2. Im zweiten Teil des Projekts, im September 2009, muss das Zentrum mit den notwendigen Materialien ausgestattet werden um die geplanten Aktivitäten zu ermöglichen. Vor allem benötigt wird:
– Ein Unterrichtsraum mit Tischen, Stühlen, Lehrertisch und Tafel (insgesamt 3.000 $)
– Eine Bücherei mit Tischen, Stühlen, Bücherregalen, Büchern, fünf Computern und einem Drucker (7.000 $)
– Ein Verwaltungsraum mit zwei Tischen und Stühlen, zwei Toiletten, zwei Computern und einem Drucker (3.000 $)
– Ein Raum für weitere Tätigkeiten mit fünf Tischen, Stühlen und weiterem Material (2.000 $)
3. Der dritte Teil des Projektes (ab Oktober 2009 geplant) umfasst die Durchführung diverser Kurse. Jeder Kurs soll neun Monate gehen und maximal 40 Teilnehmer haben; es wird Grundkurse (11-14 Jahre alte Schüler), dazwischen solche für 15-18jährige und professionelle Kurse für dieselbe Altersklasse geben.
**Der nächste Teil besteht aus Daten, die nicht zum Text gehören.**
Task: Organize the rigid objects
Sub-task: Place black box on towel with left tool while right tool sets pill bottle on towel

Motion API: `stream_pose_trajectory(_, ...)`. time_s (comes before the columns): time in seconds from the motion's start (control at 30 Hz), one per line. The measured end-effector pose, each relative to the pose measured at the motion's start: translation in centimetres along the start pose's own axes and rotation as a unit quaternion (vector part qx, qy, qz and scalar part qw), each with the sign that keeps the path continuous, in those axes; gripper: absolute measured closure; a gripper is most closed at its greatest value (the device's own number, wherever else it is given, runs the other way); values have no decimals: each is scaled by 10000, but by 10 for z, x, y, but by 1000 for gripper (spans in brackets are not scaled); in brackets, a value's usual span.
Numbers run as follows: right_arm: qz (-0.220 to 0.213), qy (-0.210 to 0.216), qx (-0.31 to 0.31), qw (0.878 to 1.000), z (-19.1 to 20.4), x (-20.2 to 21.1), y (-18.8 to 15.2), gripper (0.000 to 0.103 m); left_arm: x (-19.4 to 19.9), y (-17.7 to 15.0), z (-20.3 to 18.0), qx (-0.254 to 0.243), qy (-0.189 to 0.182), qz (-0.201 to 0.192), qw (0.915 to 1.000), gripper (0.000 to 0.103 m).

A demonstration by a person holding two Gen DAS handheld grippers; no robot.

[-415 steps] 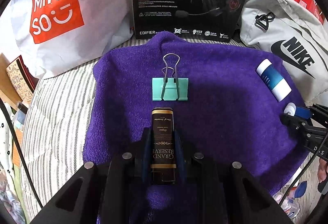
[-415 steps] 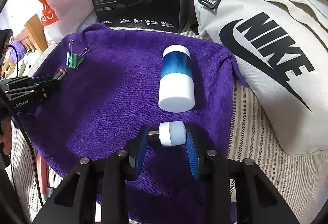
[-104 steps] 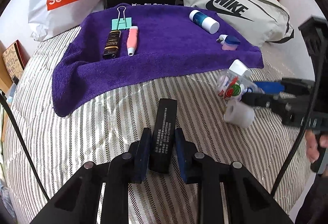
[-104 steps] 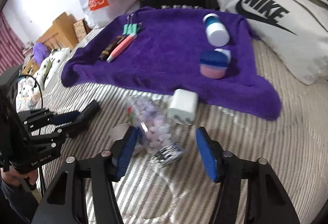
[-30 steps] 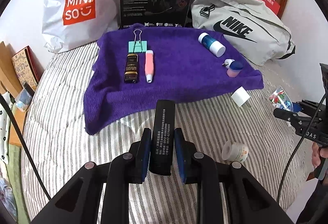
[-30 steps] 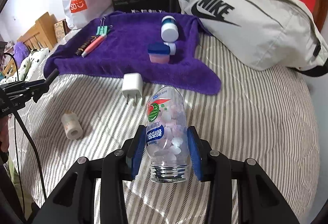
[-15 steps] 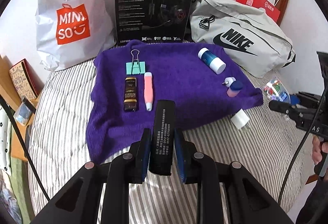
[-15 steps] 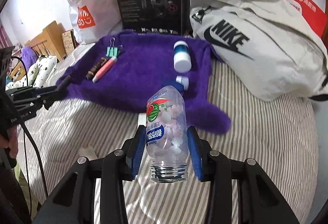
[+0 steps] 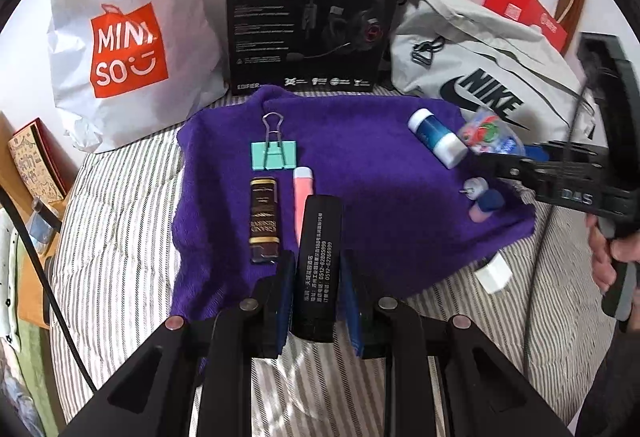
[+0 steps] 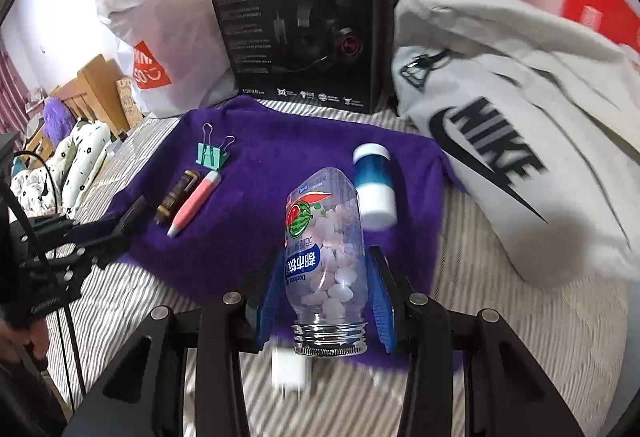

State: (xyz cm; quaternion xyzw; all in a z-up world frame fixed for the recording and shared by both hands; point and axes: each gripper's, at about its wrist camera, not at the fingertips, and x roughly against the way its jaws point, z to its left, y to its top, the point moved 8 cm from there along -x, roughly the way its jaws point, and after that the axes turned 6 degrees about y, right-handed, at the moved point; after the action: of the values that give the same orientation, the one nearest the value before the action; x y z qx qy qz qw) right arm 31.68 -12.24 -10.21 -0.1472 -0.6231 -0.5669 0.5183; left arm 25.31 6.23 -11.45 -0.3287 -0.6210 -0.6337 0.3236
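The left gripper (image 9: 317, 277) clamps a flat black bar (image 9: 318, 265) with white print, jaws narrow and pressed to its sides, the bar's far end over the near edge of the purple towel (image 9: 372, 165). The right gripper (image 10: 326, 289) grips a clear candy bottle (image 10: 326, 237) at its waist, capless threaded neck toward the camera, pale candies inside; its jaws stand a bottle's width apart, over the towel's near right corner.

On the towel's left side lie a mint binder clip (image 9: 274, 154), a dark brown tube (image 9: 263, 221) just below it, and a pink pen (image 9: 303, 189) beside the tube, its lower half hidden behind the bar. On the towel's right side lies a blue-and-white jar (image 9: 436, 138), with a small pink-and-blue pot (image 9: 485, 203) nearer the front edge. A white charger (image 9: 494, 273) sits on the striped bedding just off the towel's near right corner. Behind the towel stand a Miniso bag (image 9: 124, 49), a black headset box (image 9: 312, 13) and a grey Nike bag (image 9: 480, 73).
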Motion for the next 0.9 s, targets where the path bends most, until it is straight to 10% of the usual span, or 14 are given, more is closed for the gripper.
stream_pose_trajectory(0.9, 662, -187, 337, 9971, -3, -117, 26, 55, -43, 18, 12, 66, -76, 209, 9997, 81)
Im Sommer wird es verschiedene soziale und kulturelle Veranstaltungen geben, unter anderem Arabischkurse für europäischen Helfer; Englisch- und Computerkurse werden für die erwachsene Bevölkerung des Lagers angeboten. Wir planen außerdem eine Multimedia Webseite (in arabischer, englischer und italienischer Sprache) um von unseren Aktivitäten, dem Geist des Projekts und seinen Ergebnissen zu berichten – nicht nur, um Freiwillige im Westen zu begeistern, sondern auch um ein Beispiel für ähnliche Situationen zu geben.
Um all dies umsetzen zu können, benötigen wir Bildungsmaterial aller Art (Bücher, Büromaterial, Lehrmaterial) für schätzungsweise 2.000 $ jährlich.
Auch brauchen wir Gelder um lokale Lehrkräfte (7.000 $ jährlich) und anderes Personal (3.000 $ jährlich) sowie freiwillige Lehrer aus Europa (3.000 $) zu bezahlen.